Sejauh ini aku masih belajar memahami apa yang sebenarnya diperintahkan dalam keyakinan yang kuanut. Meski masih terbata-bata dalam membaca Quran. 

Dulu sekali, pertanyaan ini pernah terlintas di pikiran tiap kali kata 'jihad' bergaung. Identik dengan kematian. Rasanya harus berperang dulu untuk kebaikan dan meninggal di dalamnya barulah disebut berjihad.

Tetapi, semakin bertambahnya umur dan kemampuan untuk menelaah lebih jauh, aku belajar bahwa jihad tidak harus selalu mati. Sebab yang sesungguhnya dilihat adalah perjuangan di jalanNya. Perjuangan untuk menegakkan kebenaranNya, sekalipun harus menyerahkan nyawa. 

Jadi, kurang lebih singkatnya seperti ini, kalau dalam perjuangan itu kita berjumpa ajal, maka Insya Allah matinya kita itulah yang dinamakan mati syahid (mati karena berjuang di jalan Allah). 

Semakin aku memahami, ternyata kebaikan kecil yang kita lakukan bisa saja tergolong berjihad. Ada yang dengan menyumbangkan hartanya untuk membantu orang lain yang memerlukan, atau pembangunan tempat ibadah. Ada yang melakukannya dengan menuntut ilmu agar dapat memberi manfaat bagi lingkungan di sekitarnya. Ada yang berjuang dengan mencari nafkah untuk menghidupi keluarganya. Ada yang berjuang dalam misi kemanusiaan. Bahkan yang paling ekstrim, rela mati demi menegakkan agama Allah (seperti yang dilakukan Rasul dan para sahabatnya) atau demi tanah airnya layaknya para pahlawan dulu, yang saat ini contoh nyatanya bisa kita lihat dari perjuangan rakyat Palestina. 

Yupp... ternyata banyak juga. Seperti banyak jalan menuju Roma. 

Yang terpenting niatnya lurus dan tulus, untuk meraih ridha Allah. Selama masih diberi hidup, selama itulah kita memiliki waktu untuk berjihad. Meski tiada jaminan apakah akan selamat atau menambah gelar di depan nama. Tetapi, bukankah setiap yang bernyawa pasti akan merasakan mati? Lagipula, apa ada jaminan lima menit ke depan nanti hidup akan baik-baik saja? 

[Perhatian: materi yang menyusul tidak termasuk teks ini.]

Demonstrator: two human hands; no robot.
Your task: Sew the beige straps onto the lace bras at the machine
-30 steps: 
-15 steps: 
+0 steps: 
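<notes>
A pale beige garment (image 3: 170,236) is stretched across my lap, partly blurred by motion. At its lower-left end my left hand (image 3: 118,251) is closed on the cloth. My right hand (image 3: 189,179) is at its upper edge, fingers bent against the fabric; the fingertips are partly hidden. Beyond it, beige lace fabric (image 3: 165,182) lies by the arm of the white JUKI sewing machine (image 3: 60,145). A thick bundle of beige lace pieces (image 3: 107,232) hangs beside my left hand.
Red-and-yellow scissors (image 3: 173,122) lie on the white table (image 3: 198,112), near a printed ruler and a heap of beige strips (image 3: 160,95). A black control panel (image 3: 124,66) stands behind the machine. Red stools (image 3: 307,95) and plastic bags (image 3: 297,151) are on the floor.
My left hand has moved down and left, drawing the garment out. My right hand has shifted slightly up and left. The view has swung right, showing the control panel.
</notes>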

Hmm... yang jadi inti pemikirannya sekarang, ada seorang makhluk yang tengah merasa rendah diri dan tak tahu apa yang dilakukannya. Setelah membaca kisah-kisah orang berjihad dengan segala inspirasinya membuatnya kembali bertanya, 

Adakah ia melakukan perjuangan yang sungguh-sungguh dilandasi niat untuk beribadah padaNya? Atau adakah selama ini dia melakukannya karena sekadar menjalani kehidupan?